In [1]:
import pandas as pd
from scaling import standardize, normalize
from sklearn.model_selection import train_test_split, cross_validate, StratifiedKFold
from sklearn.ensemble import RandomForestClassifier
from imblearn.over_sampling import SMOTE
from imblearn.pipeline import Pipeline

In [2]:
df2015 = pd.read_csv('../data/kaasa/kaasa_2015.csv', index_col=None, header=0)
df2016 = pd.read_csv('../data/kaasa/kaasa_2016.csv', index_col=None, header=0)
df2017 = pd.read_csv('../data/kaasa/kaasa_2017.csv', index_col=None, header=0)
df2018 = pd.read_csv('../data/kaasa/kaasa_2018.csv', index_col=None, header=0)
df2019 = pd.read_csv('../data/kaasa/kaasa_2019.csv', index_col=None, header=0)
df2020 = pd.read_csv('../data/kaasa/kaasa_2020.csv', index_col=None, header=0)
df2021 = pd.read_csv('../data/kaasa/kaasa_2021.csv', index_col=None, header=0)

all_files = [df2015, df2016, df2017, df2018, df2019, df2020, df2021]

df = pd.concat(all_files, axis=0, ignore_index=True)

In [3]:
df = df.drop(columns=['source_id', 'individual', 'owner_id', 'name',  'distance', 'sin_time', 'cos_time', 'date_time',
                      'longitude', 'latitude', 'temperature', 'altitude'])

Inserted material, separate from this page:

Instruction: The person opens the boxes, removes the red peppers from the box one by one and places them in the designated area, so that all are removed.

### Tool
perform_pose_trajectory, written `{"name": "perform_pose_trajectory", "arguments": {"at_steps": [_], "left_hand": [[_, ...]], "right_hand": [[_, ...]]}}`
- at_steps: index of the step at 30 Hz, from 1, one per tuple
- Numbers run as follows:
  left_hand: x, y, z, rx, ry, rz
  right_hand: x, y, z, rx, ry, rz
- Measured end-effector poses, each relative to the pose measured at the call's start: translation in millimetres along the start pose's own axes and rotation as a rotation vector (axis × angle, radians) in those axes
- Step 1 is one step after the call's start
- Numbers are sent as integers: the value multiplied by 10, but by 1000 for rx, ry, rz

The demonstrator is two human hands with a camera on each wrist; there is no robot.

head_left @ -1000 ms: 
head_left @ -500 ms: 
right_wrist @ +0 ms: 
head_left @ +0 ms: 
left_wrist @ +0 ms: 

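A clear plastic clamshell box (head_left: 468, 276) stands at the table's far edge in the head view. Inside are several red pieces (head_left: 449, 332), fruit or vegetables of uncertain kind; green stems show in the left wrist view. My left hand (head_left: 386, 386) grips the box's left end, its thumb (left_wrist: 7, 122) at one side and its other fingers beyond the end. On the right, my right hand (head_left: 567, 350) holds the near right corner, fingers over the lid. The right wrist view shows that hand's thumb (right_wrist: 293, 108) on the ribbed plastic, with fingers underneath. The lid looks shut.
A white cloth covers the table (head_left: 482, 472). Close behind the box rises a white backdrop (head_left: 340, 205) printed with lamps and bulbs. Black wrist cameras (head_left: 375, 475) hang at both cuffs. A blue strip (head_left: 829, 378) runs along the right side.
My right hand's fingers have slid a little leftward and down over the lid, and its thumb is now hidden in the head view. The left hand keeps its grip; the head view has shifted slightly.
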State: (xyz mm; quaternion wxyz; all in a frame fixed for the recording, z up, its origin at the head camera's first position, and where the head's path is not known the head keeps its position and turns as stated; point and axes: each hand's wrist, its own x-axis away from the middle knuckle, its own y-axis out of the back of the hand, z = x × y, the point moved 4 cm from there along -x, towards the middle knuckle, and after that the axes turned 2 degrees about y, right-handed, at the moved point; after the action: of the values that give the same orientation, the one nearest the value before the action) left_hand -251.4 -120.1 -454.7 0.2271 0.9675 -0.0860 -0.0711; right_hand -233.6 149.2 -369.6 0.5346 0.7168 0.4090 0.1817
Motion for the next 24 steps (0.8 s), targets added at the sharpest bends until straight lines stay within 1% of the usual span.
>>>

df = standardize(df, ['velocity', 'angle']) # standarize the data
df = normalize(df, ['velocity', 'angle'], 0, 1) # normalize the data

X = df.drop(['attack'], axis=1) # Features
y = df['attack'] # Target variable

# Split the data into training and testing sets
X_train, X_test, y_train, y_test = train_test_split(
    df.drop('attack', axis=1), df['attack'], test_size=0.1, random_state=42, stratify=y)

# Cross-validation

### With no oversampling and no hyperparameter tuning:

In [10]:
rf = RandomForestClassifier(random_state=42)

# Define the metrics you want to score on
scoring = ('accuracy', 'precision', 'recall', 'f1', 'roc_auc')

cv = StratifiedKFold(n_splits=5)

# Perform K-fold cross-validation and get the scores on each fold
scores = cross_validate(rf, X_train, y_train, cv=cv, scoring=scoring)

# Print the average scores and their standard deviations
for metric in scoring:
    print("%s: %0.4f (+/- %0.4f)" % (metric, scores['test_'+metric].mean(), scores['test_'+metric].std() * 2))

accuracy: 0.9793 (+/- 0.0003)
precision: 0.0152 (+/- 0.0227)
recall: 0.0075 (+/- 0.0119)
f1: 0.0101 (+/- 0.0156)
roc_auc: 0.5105 (+/- 0.0101)


### With hyperparameter tuning and no oversampling: 

In [11]:
rf = RandomForestClassifier(n_estimators=300, max_depth=100, class_weight='balanced_subsample', random_state=42, n_jobs=-1)

# Define the metrics you want to score on
scoring = ('accuracy', 'precision', 'recall', 'f1', 'roc_auc')

cv = StratifiedKFold(n_splits=5)

# Perform K-fold cross-validation and get the scores on each fold
scores = cross_validate(rf, X_train, y_train, cv=cv, scoring=scoring)

# Print the average scores and their standard deviations
for metric in scoring:
    print("%s: %0.4f (+/- %0.4f)" % (metric, scores['test_'+metric].mean(), scores['test_'+metric].std() * 2))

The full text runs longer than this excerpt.